Please return the listing exactly as it stands, skipping any pictures.

• DATA EXCERPT:
*** Block opens ***

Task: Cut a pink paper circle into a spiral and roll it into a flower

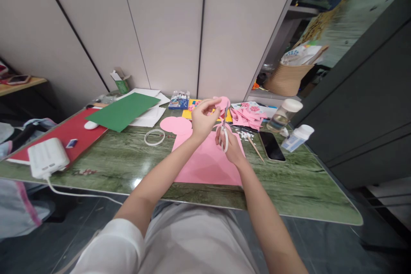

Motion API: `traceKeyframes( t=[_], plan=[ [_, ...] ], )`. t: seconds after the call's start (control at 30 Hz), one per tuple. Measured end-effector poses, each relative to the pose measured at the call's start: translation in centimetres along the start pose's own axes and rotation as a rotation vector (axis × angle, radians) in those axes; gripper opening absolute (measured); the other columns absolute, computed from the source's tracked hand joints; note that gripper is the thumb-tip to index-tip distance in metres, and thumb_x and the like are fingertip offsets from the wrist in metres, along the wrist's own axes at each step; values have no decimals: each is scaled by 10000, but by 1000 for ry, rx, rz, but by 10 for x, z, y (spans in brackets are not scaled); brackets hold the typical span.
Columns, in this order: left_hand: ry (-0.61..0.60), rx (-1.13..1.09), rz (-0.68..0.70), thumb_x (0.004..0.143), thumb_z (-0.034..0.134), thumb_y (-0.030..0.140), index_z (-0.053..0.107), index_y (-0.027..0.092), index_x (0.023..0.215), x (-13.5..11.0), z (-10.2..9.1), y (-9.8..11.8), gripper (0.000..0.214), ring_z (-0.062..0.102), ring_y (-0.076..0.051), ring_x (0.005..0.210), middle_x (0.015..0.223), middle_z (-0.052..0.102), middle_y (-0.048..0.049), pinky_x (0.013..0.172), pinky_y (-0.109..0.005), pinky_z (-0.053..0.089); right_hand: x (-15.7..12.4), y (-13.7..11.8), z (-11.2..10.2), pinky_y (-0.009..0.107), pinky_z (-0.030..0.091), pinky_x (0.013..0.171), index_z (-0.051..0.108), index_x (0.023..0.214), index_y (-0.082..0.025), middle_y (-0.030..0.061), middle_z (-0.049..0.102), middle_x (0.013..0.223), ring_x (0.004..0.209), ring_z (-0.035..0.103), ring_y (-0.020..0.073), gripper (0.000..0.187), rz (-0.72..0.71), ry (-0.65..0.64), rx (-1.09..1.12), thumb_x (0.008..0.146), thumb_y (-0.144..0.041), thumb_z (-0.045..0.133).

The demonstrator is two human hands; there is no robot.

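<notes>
Between the fingers of my left hand (204, 120) is a pink paper circle (222, 102), held up above the table. My right hand (231, 150) grips a pair of white-handled scissors (224, 135), its blades pointing up at the circle's edge. Whether the blades touch the paper is hard to make out. Below both hands lies a pink paper sheet (208, 162). To the left of it, pink paper circles (175, 125) overlap on the table. A heap of pink paper scraps (248, 117) sits to the right, beyond the scissors.
On the right are a phone (272, 146), a wooden stick (256, 147), a clear bottle (284, 115) and a white bottle (297, 138). Leftward lie a white ring (154, 137), green paper (123, 111), red paper (64, 137) and a white power bank (48, 157) with a cable.
</notes>
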State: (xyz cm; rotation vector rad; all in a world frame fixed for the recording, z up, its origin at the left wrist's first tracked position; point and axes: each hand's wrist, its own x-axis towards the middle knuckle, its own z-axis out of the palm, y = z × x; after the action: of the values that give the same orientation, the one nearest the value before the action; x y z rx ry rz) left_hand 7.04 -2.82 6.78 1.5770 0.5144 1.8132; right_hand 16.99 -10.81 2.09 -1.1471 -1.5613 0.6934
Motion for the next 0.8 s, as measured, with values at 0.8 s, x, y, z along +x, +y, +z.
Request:
traceKeyframes(
  t=[0.8],
  plan=[
    [59,12,-31,761,601,203,700,195,847,4,-5,0,131,617,-135,846,882,673,-51,779,-273,492,0,1,-1,256,321,546,427,730,-207,-25,470,608,561,425,118,287,16,-27,-34,925,-400,343]
  ],
)
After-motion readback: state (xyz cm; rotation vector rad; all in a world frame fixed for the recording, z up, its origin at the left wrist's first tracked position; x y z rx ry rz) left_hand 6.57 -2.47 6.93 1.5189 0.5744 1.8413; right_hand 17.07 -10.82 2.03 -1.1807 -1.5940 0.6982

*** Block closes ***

• EXERCISE RESULT:
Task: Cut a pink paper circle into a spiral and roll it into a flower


Motion API: `traceKeyframes( t=[_], plan=[ [_, ...] ], )`. t: seconds after the call's start (control at 30 Hz), one per tuple. Measured end-effector poses, each relative to the pose measured at the call's start: translation in centimetres along the start pose's own axes and rotation as a rotation vector (axis × angle, radians) in those axes; gripper opening absolute (measured); the other columns absolute, computed from the source's tracked hand joints; note that gripper is the thumb-tip to index-tip distance in metres, and thumb_x and the like are fingertip offsets from the wrist in metres, along the wrist's own axes at each step; values have no decimals: each is scaled by 10000, but by 1000 for ry, rx, rz, but by 10 for x, z, y (spans in brackets are not scaled); brackets hold the typical span.
Columns, in this order: left_hand: ry (-0.61..0.60), rx (-1.13..1.09), rz (-0.68..0.70), thumb_x (0.004..0.143), thumb_z (-0.034..0.134), thumb_y (-0.030..0.140), index_z (-0.053..0.107), index_y (-0.027..0.092), index_x (0.023..0.215), x (-13.5..11.0), z (-10.2..9.1), y (-9.8..11.8), gripper (0.000..0.214), ring_z (-0.062..0.102), ring_y (-0.076..0.051), ring_x (0.005..0.210), middle_x (0.015..0.223), middle_z (-0.052..0.102), middle_y (-0.048..0.049), pinky_x (0.013..0.172), pinky_y (-0.109..0.005), pinky_z (-0.053..0.089); right_hand: x (-15.7..12.4), y (-13.7..11.8), z (-11.2..10.2), pinky_y (-0.009..0.107), pinky_z (-0.030..0.091), pinky_x (0.013..0.171), index_z (-0.051..0.108), index_x (0.023..0.214), index_y (-0.082..0.025), middle_y (-0.030..0.061), middle_z (-0.049..0.102), middle_x (0.013..0.223), ring_x (0.004..0.209), ring_z (-0.035..0.103), ring_y (-0.020..0.073), gripper (0.000..0.187), rz (-0.72..0.71), ry (-0.65..0.64), rx (-1.09..1.12), thumb_x (0.008..0.146), thumb_y (-0.144..0.041), thumb_z (-0.045..0.133).

The demonstrator is two human hands; there is no robot.

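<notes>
Between the fingers of my left hand (204, 120) is a pink paper circle (222, 102), held up above the table. My right hand (231, 150) grips a pair of white-handled scissors (224, 135), its blades pointing up at the circle's edge. Whether the blades touch the paper is hard to make out. Below both hands lies a pink paper sheet (208, 162). To the left of it, pink paper circles (175, 125) overlap on the table. A heap of pink paper scraps (248, 117) sits to the right, beyond the scissors.
On the right are a phone (272, 146), a wooden stick (256, 147), a clear bottle (284, 115) and a white bottle (297, 138). Leftward lie a white ring (154, 137), green paper (123, 111), red paper (64, 137) and a white power bank (48, 157) with a cable.
</notes>
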State: (xyz cm; rotation vector rad; all in a world frame fixed for the recording, z up, its origin at the left wrist's first tracked position; point and axes: each hand's wrist, its own x-axis towards the middle knuckle, its own z-axis out of the palm, y = z × x; after the action: of the values that give the same orientation, the one nearest the value before the action; x y z rx ry rz) left_hand 7.04 -2.82 6.78 1.5770 0.5144 1.8132; right_hand 16.99 -10.81 2.09 -1.1471 -1.5613 0.6934
Motion for the next 0.8 s, as measured, with values at 0.8 s, x, y, z along +x, +y, +z.
Request:
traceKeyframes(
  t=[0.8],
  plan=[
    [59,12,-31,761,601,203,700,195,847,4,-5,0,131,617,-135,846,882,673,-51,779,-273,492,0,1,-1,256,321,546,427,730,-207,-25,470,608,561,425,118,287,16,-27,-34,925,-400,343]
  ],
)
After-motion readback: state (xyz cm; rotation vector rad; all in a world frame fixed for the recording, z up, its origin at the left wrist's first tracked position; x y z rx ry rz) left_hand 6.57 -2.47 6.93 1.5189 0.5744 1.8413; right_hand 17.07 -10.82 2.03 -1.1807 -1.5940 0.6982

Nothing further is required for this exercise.